# What is required
Write out each record exactly and skip every image.

# Data supplied
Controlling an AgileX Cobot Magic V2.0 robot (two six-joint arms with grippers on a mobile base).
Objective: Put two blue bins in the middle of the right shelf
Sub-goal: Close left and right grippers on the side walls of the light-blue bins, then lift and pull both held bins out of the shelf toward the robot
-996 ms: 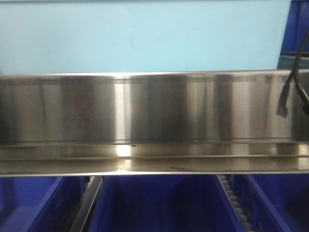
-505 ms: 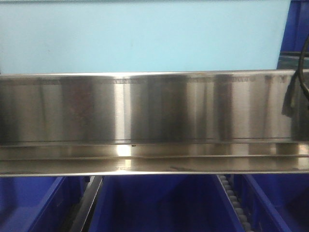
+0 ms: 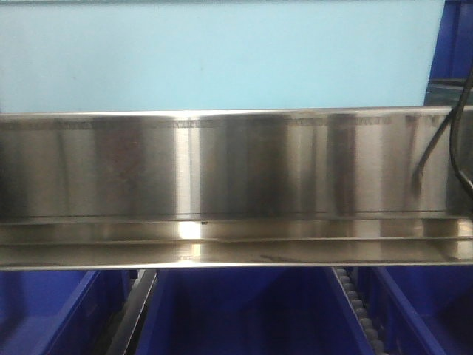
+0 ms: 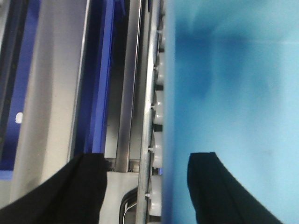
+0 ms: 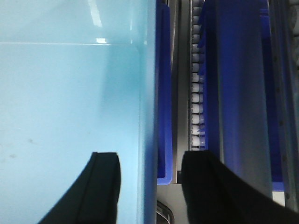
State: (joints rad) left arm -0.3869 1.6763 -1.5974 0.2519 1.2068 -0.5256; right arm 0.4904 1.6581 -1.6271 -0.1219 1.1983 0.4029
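Note:
A pale blue bin (image 3: 222, 55) stands on the right shelf middle tier, behind its mirror-like steel front rail (image 3: 222, 163). In the left wrist view my left gripper (image 4: 147, 156) is open. Its black fingers straddle the bin's left wall (image 4: 168, 93), one inside the bin (image 4: 233, 93) and one outside, both apart from the wall. In the right wrist view my right gripper (image 5: 150, 154) is also open and straddles the bin's right wall (image 5: 147, 93), with a gap on each side. The bin's inside (image 5: 70, 93) shows nothing in it.
Dark blue bins (image 3: 244, 310) sit on the tier below, between roller tracks (image 3: 358, 303). A black cable (image 3: 436, 148) hangs at the right in front of the rail. White rollers (image 4: 159, 112) run beside the bin's left wall. Another dark blue bin (image 5: 233, 70) and rollers (image 5: 196, 84) flank its right.
The black cable at the right of the front view has swung and its end shifted. The pale blue bin and the steel rail have not moved.

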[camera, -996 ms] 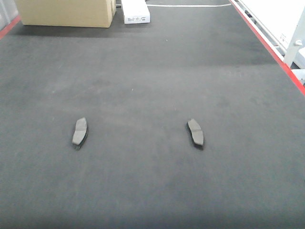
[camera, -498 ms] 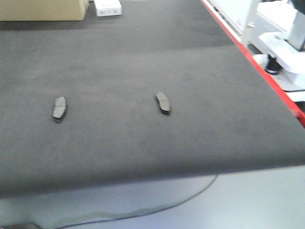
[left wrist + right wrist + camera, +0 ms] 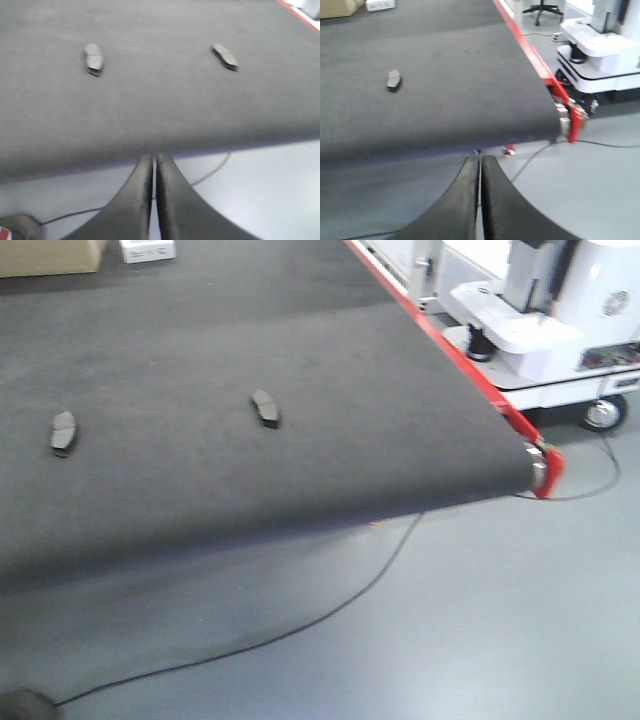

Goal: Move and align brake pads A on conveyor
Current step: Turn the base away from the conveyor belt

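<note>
Charcoal conveyor (image 3: 330,450) carries two brake pads A (image 3: 266,408), well apart. Left gripper (image 3: 154,197) and right gripper (image 3: 480,197), fingers together and empty, hang off its near edge; reaches may fall short.

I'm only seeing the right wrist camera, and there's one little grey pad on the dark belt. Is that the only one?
Observer: No, the front view shows two on the conveyor: the left pad and the right pad.
Operator: Are they touching?
Observer: No, they lie well apart, with bare belt between them.
Operator: Is the other arm holding anything?
Observer: No, the left gripper is shut on nothing.
</note>
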You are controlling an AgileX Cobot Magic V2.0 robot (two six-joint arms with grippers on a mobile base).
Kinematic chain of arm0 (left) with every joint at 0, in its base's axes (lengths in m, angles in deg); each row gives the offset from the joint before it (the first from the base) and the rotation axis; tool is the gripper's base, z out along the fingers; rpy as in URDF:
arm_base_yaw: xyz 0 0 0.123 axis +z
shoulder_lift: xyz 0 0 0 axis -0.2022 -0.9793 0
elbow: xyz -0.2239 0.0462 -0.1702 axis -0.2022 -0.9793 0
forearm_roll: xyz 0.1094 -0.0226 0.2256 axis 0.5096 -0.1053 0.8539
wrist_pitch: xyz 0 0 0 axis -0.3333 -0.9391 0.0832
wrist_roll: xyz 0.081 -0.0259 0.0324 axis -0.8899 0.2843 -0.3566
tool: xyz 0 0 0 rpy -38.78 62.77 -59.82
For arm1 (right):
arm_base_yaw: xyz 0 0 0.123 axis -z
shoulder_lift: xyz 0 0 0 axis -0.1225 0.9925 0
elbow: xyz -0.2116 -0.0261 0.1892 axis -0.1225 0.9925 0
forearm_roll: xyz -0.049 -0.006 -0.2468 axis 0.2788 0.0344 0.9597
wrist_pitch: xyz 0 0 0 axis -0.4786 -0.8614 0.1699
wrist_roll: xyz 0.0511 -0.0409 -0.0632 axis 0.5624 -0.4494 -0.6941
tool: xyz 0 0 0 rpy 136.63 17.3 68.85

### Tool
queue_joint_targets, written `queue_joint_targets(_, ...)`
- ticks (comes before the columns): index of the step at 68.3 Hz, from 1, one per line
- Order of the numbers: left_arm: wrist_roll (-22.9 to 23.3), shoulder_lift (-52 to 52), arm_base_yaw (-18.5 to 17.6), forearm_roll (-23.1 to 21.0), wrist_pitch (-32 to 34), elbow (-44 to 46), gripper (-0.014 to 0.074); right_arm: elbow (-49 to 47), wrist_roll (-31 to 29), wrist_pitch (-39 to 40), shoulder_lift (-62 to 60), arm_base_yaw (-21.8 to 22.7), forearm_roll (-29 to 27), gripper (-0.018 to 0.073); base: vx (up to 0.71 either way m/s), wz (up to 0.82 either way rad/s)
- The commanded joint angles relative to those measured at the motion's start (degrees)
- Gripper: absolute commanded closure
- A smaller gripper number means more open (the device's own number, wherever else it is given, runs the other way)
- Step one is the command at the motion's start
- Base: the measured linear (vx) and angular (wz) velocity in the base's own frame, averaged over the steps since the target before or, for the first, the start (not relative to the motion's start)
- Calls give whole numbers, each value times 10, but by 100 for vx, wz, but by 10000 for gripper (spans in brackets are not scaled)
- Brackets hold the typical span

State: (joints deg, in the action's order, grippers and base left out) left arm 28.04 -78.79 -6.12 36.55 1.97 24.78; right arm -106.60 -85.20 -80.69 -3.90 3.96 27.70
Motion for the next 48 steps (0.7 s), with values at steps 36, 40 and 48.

# Completed exercise
Controlling an AgileX Cobot Magic V2.0 robot (two six-joint arms with grippers on a mobile base).
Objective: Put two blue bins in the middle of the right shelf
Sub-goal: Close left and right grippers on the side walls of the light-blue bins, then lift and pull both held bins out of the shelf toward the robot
-996 ms: 
-505 ms: 
+0 ms: 
+0 ms: 
+0 ms: 
State: (joints rad) left arm -0.3869 1.6763 -1.5974 0.2519 1.2068 -0.5256; right arm 0.4904 1.6581 -1.6271 -0.1219 1.1983 0.4029
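Note:
A pale blue bin (image 3: 222, 55) stands on the right shelf middle tier, behind its mirror-like steel front rail (image 3: 222, 163). In the left wrist view my left gripper (image 4: 147, 156) is open. Its black fingers straddle the bin's left wall (image 4: 168, 93), one inside the bin (image 4: 233, 93) and one outside, both apart from the wall. In the right wrist view my right gripper (image 5: 150, 154) is also open and straddles the bin's right wall (image 5: 147, 93), with a gap on each side. The bin's inside (image 5: 70, 93) shows nothing in it.
Dark blue bins (image 3: 244, 310) sit on the tier below, between roller tracks (image 3: 358, 303). A black cable (image 3: 436, 148) hangs at the right in front of the rail. White rollers (image 4: 159, 112) run beside the bin's left wall. Another dark blue bin (image 5: 233, 70) and rollers (image 5: 196, 84) flank its right.
The black cable at the right of the front view has swung and its end shifted. The pale blue bin and the steel rail have not moved.
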
[camera, -996 ms] 
[camera, -498 ms] 
[left wrist + right wrist + camera, +0 ms] 

Goal: Move and align brake pads A on conveyor
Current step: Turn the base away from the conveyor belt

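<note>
Charcoal conveyor (image 3: 330,450) carries two brake pads A (image 3: 266,408), well apart. Left gripper (image 3: 154,197) and right gripper (image 3: 480,197), fingers together and empty, hang off its near edge; reaches may fall short.

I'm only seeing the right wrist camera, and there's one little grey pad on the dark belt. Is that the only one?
Observer: No, the front view shows two on the conveyor: the left pad and the right pad.
Operator: Are they touching?
Observer: No, they lie well apart, with bare belt between them.
Operator: Is the other arm holding anything?
Observer: No, the left gripper is shut on nothing.
</note>
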You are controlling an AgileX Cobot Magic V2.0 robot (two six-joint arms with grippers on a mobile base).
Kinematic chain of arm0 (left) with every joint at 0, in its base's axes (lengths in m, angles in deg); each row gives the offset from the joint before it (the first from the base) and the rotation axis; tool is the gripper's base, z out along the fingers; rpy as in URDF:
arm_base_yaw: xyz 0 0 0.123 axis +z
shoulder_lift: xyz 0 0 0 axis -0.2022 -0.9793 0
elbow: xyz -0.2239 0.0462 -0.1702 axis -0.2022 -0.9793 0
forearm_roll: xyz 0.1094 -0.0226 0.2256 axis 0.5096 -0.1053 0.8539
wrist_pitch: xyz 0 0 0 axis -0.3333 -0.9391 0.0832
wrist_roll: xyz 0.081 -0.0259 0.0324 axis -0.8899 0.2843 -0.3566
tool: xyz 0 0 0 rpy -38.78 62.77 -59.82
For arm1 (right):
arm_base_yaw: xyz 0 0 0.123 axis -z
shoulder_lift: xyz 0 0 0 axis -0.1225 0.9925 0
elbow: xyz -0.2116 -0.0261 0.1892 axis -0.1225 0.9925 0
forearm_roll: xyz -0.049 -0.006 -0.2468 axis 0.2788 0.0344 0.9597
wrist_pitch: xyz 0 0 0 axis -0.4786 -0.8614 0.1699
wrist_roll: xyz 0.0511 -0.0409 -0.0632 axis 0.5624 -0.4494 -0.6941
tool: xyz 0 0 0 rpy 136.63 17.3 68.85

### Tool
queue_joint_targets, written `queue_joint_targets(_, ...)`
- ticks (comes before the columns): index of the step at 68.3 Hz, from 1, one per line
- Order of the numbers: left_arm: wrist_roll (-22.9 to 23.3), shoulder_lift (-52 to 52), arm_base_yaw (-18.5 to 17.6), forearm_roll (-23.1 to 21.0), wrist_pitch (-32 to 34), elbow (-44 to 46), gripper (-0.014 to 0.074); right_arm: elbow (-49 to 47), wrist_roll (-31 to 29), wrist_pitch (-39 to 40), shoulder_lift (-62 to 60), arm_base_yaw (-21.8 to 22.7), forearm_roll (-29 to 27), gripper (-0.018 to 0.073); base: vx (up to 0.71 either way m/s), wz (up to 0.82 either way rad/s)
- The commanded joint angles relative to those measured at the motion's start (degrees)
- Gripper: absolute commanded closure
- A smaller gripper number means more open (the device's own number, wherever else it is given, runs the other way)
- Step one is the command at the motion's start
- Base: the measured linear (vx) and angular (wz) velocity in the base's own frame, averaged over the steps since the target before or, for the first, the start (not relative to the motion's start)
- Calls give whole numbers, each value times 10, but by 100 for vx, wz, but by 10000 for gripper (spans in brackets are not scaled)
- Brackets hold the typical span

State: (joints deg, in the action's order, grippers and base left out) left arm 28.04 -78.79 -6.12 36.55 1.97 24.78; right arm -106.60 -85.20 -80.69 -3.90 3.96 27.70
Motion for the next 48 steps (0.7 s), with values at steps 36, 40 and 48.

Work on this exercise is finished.